● ACTIVITY
In the listing below, find the line containing "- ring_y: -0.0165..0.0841" and the line containing "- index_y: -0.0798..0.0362". Repeat exactly those two lines and every line between them.

————

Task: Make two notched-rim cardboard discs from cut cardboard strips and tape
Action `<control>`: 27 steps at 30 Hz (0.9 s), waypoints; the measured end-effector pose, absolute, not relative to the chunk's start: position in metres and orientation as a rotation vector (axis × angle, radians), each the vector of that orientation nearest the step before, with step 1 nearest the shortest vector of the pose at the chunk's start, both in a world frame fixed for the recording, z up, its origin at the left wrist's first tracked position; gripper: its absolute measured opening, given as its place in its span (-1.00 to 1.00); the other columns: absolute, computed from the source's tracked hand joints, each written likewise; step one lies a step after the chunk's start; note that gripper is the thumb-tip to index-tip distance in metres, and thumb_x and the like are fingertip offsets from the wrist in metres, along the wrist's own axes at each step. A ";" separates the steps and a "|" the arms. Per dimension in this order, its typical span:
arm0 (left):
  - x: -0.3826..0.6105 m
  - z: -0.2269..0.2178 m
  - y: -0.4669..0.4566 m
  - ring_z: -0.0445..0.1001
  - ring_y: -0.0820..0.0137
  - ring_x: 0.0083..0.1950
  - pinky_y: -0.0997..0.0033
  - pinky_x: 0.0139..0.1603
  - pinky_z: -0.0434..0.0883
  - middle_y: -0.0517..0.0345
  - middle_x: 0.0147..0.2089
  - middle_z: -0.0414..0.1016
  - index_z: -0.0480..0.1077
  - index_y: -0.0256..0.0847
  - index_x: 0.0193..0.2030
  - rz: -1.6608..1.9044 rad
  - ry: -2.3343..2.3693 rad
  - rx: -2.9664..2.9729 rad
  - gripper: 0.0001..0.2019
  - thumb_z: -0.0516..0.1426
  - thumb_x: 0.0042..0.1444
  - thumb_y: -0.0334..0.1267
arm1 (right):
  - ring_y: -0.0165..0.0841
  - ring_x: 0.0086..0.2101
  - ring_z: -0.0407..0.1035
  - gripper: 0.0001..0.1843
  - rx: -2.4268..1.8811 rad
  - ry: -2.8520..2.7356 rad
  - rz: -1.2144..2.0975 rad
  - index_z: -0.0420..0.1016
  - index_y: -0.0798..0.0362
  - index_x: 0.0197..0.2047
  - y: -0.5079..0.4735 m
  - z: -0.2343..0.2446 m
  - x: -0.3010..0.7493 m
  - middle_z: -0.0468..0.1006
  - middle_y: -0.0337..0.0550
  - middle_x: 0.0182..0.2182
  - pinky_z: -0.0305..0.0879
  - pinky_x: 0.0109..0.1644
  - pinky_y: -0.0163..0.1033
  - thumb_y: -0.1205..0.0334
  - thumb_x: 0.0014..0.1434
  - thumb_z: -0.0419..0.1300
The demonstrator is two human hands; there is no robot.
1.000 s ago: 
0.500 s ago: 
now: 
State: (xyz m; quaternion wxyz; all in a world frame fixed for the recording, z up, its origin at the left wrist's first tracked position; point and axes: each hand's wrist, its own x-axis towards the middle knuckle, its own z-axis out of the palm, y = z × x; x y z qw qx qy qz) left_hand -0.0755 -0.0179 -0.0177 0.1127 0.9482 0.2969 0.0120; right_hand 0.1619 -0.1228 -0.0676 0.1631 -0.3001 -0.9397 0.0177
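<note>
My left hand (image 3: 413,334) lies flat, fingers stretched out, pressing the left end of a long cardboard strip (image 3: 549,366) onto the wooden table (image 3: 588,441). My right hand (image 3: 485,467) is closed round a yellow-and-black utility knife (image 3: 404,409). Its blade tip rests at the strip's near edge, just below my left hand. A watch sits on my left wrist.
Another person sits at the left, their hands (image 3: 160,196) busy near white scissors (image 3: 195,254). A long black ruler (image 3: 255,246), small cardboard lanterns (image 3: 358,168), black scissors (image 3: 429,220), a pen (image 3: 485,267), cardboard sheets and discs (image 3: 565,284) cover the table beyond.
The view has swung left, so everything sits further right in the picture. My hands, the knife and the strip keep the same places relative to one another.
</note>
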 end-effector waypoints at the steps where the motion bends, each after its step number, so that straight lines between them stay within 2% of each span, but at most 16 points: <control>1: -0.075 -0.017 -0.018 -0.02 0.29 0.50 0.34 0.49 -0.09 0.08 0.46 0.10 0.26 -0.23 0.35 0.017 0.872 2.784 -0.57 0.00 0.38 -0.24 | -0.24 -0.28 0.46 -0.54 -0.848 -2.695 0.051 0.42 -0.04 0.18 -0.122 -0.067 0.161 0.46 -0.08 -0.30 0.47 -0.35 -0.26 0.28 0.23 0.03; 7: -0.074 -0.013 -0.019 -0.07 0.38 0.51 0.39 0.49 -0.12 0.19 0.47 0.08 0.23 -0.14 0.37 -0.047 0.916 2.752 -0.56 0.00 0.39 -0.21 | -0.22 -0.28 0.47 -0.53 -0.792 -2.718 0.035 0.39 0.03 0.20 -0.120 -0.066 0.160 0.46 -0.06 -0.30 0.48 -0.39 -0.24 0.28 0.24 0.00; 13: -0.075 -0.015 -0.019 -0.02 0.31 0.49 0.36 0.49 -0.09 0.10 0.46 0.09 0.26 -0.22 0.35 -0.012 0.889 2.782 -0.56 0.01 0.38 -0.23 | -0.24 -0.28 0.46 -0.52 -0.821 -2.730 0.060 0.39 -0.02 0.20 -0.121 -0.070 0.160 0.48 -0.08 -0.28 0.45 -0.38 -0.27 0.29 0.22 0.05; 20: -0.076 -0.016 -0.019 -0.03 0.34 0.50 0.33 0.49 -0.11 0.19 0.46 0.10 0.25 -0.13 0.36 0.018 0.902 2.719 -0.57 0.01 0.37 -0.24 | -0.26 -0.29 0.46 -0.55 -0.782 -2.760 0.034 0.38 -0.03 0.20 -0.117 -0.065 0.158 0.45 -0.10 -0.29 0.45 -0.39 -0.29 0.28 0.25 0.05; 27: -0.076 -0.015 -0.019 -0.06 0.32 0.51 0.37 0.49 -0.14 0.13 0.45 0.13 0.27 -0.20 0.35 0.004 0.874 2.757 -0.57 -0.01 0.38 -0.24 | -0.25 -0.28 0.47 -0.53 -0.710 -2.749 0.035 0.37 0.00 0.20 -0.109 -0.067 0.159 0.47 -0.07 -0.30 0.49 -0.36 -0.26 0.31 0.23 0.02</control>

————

● ANSWER SECTION
  - ring_y: -0.0165..0.0841
  - ring_x: 0.0086..0.2101
  - ring_z: -0.0407..0.1035
  - gripper: 0.0001..0.1843
  - rx: -2.4268..1.8811 rad
  - ry: -2.8520..2.7356 rad
  - rz: -1.2144..2.0975 rad
  - index_z: -0.0420..0.1016
  - index_y: -0.0798..0.0362

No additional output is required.